**WHAT YOU NEED TO DO:**
Repeat, word for word and with nothing added, each line from the one containing "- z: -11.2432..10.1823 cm" to the final line of the data, keeping both ends. Pictures are not part of the copy.

**DATA SHOWN:**
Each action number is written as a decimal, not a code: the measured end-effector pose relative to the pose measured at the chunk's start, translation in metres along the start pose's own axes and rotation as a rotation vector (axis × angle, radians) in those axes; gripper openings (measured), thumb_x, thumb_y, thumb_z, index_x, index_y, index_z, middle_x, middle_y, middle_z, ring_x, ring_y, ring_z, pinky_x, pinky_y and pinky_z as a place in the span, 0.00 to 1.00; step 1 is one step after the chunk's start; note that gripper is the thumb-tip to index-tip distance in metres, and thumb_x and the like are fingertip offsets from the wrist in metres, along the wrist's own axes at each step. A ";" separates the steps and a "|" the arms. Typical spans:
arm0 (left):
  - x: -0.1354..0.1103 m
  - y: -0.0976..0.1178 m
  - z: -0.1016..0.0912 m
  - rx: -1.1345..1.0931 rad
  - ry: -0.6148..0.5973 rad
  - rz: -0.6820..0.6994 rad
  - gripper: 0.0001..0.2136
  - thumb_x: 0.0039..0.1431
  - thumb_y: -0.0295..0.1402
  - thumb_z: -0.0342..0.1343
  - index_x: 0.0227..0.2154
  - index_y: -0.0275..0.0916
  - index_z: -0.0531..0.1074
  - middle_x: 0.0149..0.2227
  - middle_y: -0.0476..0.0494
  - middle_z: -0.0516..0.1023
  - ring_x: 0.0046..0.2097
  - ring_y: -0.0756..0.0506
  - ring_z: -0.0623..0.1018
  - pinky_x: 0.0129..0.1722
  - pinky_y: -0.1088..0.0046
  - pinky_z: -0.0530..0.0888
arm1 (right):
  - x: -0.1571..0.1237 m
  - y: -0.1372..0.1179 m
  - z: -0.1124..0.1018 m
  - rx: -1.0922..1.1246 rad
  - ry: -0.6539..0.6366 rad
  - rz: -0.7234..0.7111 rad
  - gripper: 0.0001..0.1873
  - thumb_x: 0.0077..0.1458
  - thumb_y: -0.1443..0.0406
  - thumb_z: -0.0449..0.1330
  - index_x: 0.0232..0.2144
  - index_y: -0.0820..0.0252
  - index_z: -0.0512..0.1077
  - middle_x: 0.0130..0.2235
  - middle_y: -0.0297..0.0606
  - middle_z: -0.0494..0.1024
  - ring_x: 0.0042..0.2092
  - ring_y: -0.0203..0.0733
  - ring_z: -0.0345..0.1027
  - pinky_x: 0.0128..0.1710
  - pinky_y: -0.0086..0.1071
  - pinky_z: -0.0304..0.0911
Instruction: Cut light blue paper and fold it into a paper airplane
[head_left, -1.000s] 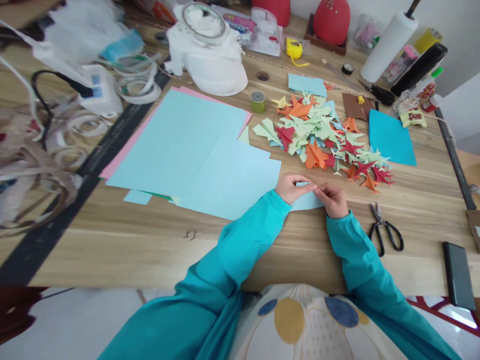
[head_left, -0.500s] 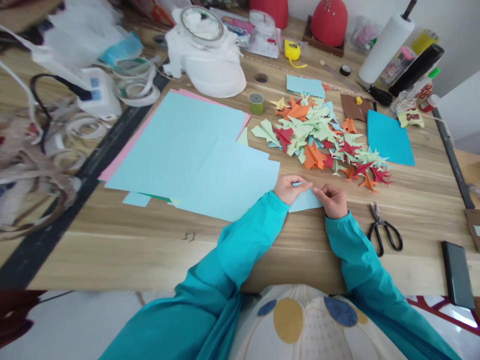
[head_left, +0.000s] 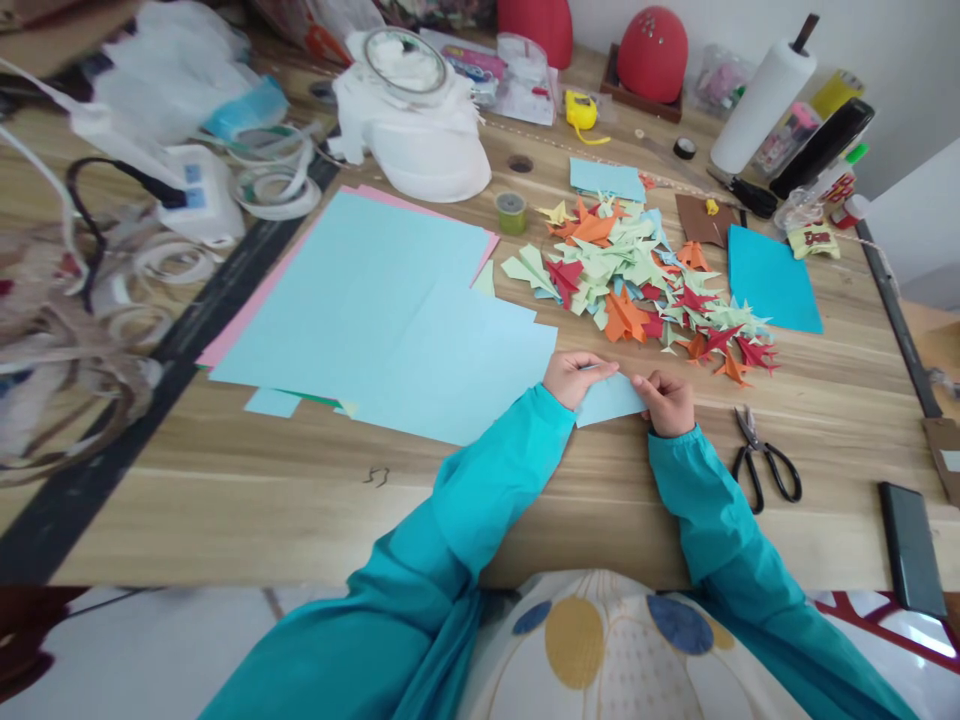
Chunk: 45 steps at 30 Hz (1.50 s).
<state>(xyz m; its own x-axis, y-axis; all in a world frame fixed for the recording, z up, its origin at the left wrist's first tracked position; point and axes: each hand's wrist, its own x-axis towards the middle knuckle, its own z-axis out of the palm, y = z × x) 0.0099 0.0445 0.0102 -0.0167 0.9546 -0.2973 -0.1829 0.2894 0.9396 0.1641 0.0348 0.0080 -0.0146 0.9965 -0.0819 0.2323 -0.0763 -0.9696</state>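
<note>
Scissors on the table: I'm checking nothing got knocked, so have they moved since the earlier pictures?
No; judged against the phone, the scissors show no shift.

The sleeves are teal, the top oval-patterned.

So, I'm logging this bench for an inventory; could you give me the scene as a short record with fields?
Left hand: holding the left end of a small light-blue paper
Right hand: pinching that paper's right edge
Folded pieces: heaped beyond the hands; pale green, orange, red, blue, yellow
Large sheets: left of the hands, light blue over pink
Scissors: black-handled, lying right of the right hand
Tape measure: yellow, beyond the heap
</note>
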 end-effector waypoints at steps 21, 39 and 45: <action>0.003 -0.014 0.001 0.185 -0.180 0.126 0.12 0.38 0.42 0.61 0.15 0.37 0.73 0.18 0.51 0.72 0.25 0.50 0.69 0.28 0.73 0.65 | 0.003 0.006 -0.001 -0.083 -0.300 -0.150 0.22 0.45 0.48 0.60 0.17 0.60 0.65 0.18 0.29 0.61 0.22 0.30 0.50 0.21 0.27 0.50; 0.004 -0.015 0.000 0.222 -0.078 0.224 0.12 0.44 0.42 0.59 0.22 0.36 0.75 0.25 0.46 0.77 0.29 0.47 0.73 0.31 0.72 0.68 | 0.003 0.007 0.000 -0.034 -0.209 -0.073 0.22 0.44 0.48 0.61 0.17 0.60 0.65 0.17 0.28 0.60 0.20 0.29 0.49 0.19 0.26 0.46; 0.000 -0.014 0.001 0.321 -0.066 0.316 0.10 0.48 0.38 0.56 0.21 0.36 0.74 0.24 0.47 0.77 0.29 0.48 0.74 0.31 0.73 0.68 | 0.001 0.009 0.001 -0.076 -0.272 -0.097 0.20 0.47 0.51 0.60 0.21 0.61 0.66 0.20 0.29 0.62 0.22 0.29 0.51 0.21 0.26 0.48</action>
<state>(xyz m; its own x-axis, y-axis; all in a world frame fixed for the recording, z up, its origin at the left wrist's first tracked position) 0.0129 0.0404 -0.0028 0.0423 0.9990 0.0137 0.1354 -0.0193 0.9906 0.1658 0.0354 -0.0014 -0.2982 0.9527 -0.0580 0.2891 0.0323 -0.9567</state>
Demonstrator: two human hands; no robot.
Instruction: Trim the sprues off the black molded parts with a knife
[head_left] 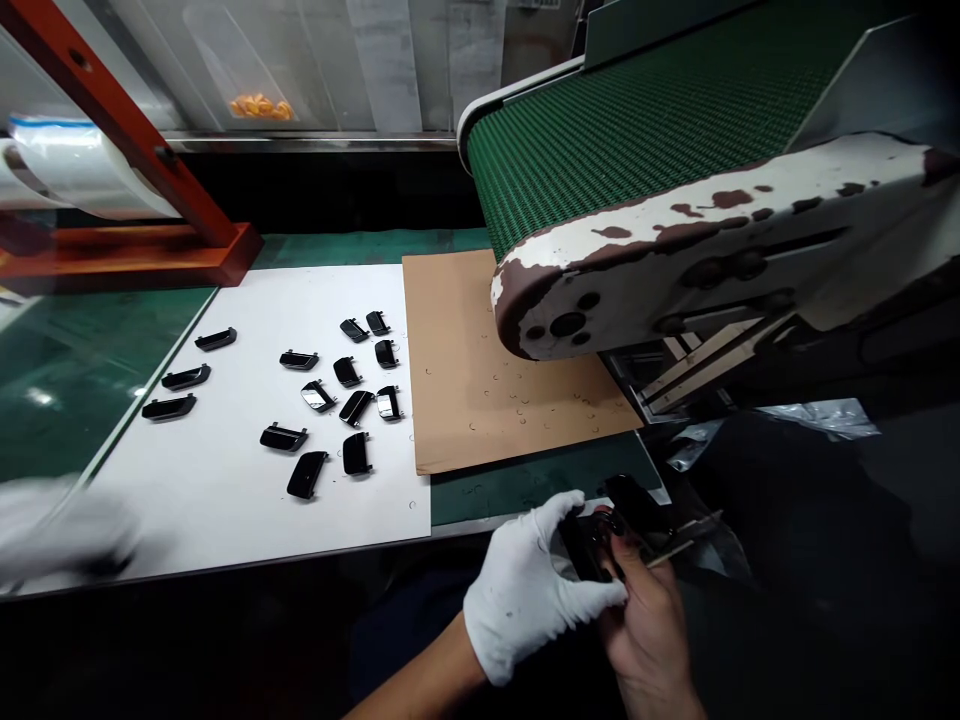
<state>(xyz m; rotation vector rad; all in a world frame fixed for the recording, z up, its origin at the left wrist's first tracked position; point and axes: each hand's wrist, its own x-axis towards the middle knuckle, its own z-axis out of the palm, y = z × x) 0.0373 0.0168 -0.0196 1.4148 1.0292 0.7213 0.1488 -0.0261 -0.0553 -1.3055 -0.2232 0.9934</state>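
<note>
My left hand (529, 595), in a white glove, grips a black plastic part (581, 545) between thumb and fingers near the table's front edge. Against it, my bare right hand (649, 625) is closed around a dark hand tool (611, 525) with a little red on it; its exact kind is hard to make out. A glossy black piece (637, 503) sticks out just beyond the right fingers, and I cannot tell what supports it. To the left, several small glossy black plastic parts (357, 453) lie spread over a white sheet (247, 500).
Another person's white-gloved hand (60, 530), smeared by motion, is at the far left. Small dark curled scraps dot a cardboard sheet (465, 400). A green conveyor belt (637, 130) overhangs it. An orange-red frame (217, 250) with a clear film roll (90, 165) stands back left.
</note>
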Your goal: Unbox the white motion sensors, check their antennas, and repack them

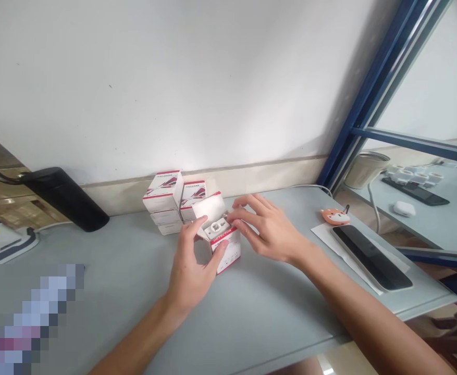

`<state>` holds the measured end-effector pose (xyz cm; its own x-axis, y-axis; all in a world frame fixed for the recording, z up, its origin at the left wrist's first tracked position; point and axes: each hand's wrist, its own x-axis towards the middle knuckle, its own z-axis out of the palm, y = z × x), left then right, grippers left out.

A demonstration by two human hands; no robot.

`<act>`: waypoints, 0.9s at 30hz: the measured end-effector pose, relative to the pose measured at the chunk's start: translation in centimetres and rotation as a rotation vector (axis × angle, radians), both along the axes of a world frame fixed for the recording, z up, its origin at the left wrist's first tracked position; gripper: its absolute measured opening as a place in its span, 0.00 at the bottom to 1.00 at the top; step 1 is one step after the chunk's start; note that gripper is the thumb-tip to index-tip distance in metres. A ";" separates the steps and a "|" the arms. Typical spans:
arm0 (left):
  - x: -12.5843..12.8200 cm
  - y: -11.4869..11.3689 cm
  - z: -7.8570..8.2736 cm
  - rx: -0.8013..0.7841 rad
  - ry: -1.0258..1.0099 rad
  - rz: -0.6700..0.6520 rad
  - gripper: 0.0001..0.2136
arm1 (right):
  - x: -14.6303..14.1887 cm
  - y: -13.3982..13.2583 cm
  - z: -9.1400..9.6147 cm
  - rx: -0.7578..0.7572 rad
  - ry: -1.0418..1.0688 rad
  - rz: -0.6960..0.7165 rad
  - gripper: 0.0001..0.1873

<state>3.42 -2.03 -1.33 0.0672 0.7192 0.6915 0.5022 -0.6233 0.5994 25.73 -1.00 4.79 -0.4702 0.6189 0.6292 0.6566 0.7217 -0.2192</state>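
Note:
A small white and red cardboard box (230, 255) marked "DETECTOR" stands on the desk with its top lid (209, 207) raised. Inside, at the opening, a white plastic part (218, 226) with a round fitting shows. My left hand (191, 265) grips the box from the left, thumb on the front face and fingers by the raised lid. The bent fingers of my right hand (265, 229) are pinched together at the right edge of the opening. What they hold there, if anything, is too small to make out.
Several similar boxes (163, 190) are stacked behind, against the wall. A black cylinder (66, 198) stands at the left. On the right lie an orange animal-faced case (334, 215), a white sheet (325, 234) and a long black-topped device (372, 258), beside a blue-framed glass partition (363, 99).

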 end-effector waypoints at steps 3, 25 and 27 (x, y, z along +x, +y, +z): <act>0.2 -0.1 0.1 -0.022 -0.069 -0.008 0.32 | -0.3 0.3 -0.8 -0.072 0.166 0.000 0.11; -0.5 1.5 -0.5 0.003 -0.068 -0.207 0.16 | -2.1 0.4 -1.8 -0.305 0.542 0.213 0.09; -0.4 1.6 -0.9 0.049 -0.133 -0.226 0.21 | -2.3 0.4 -1.9 -0.286 0.570 0.176 0.07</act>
<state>3.06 -0.39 -2.23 0.1287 0.6618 0.7386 0.2654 -0.7406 0.6173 23.44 -0.57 2.87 -0.2216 0.7429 0.6317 0.2580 0.6694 -0.6967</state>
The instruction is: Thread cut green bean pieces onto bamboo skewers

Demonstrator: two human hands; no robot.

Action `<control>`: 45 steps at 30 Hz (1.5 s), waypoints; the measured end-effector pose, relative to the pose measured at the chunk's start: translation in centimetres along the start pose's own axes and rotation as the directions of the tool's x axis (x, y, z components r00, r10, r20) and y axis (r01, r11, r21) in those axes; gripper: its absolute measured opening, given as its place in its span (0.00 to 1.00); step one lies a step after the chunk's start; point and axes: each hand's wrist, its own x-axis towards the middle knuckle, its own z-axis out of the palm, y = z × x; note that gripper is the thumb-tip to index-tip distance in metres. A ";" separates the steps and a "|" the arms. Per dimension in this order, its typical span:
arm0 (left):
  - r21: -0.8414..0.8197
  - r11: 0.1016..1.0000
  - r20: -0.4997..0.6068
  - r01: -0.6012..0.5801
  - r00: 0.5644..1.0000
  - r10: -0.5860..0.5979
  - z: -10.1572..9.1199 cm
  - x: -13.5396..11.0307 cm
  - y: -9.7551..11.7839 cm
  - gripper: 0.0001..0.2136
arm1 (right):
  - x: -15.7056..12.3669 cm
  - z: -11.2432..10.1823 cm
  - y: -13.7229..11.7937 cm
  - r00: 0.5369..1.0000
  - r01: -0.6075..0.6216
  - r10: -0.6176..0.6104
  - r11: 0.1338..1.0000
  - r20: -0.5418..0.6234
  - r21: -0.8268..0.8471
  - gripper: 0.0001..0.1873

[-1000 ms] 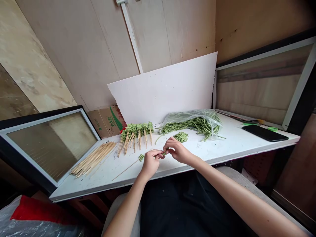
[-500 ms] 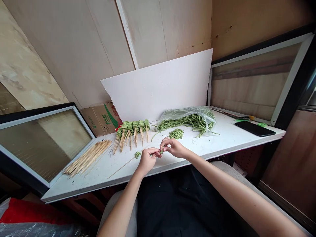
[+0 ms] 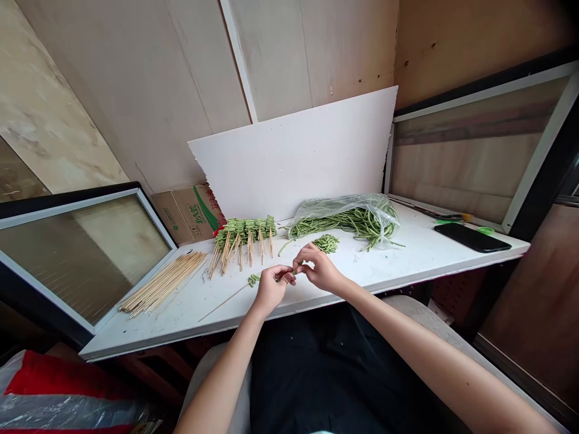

**RESPONSE TO THIS TASK:**
  - z: -11.2432..10.1823 cm
  - y: -13.7229..11.7937 cm
  - r00: 0.5369..1.0000
  - r01: -0.6075..0.6216
  - r10: -0.6176..0.6104
  - r11: 0.1338..1.0000
  - r20: -0.5418..0.6234
  - r21: -0.8268..0.8471
  - gripper: 0.0001..0.1873

[-1000 ms] 
[-500 ms] 
[+0 ms] 

The submitted answer is complete.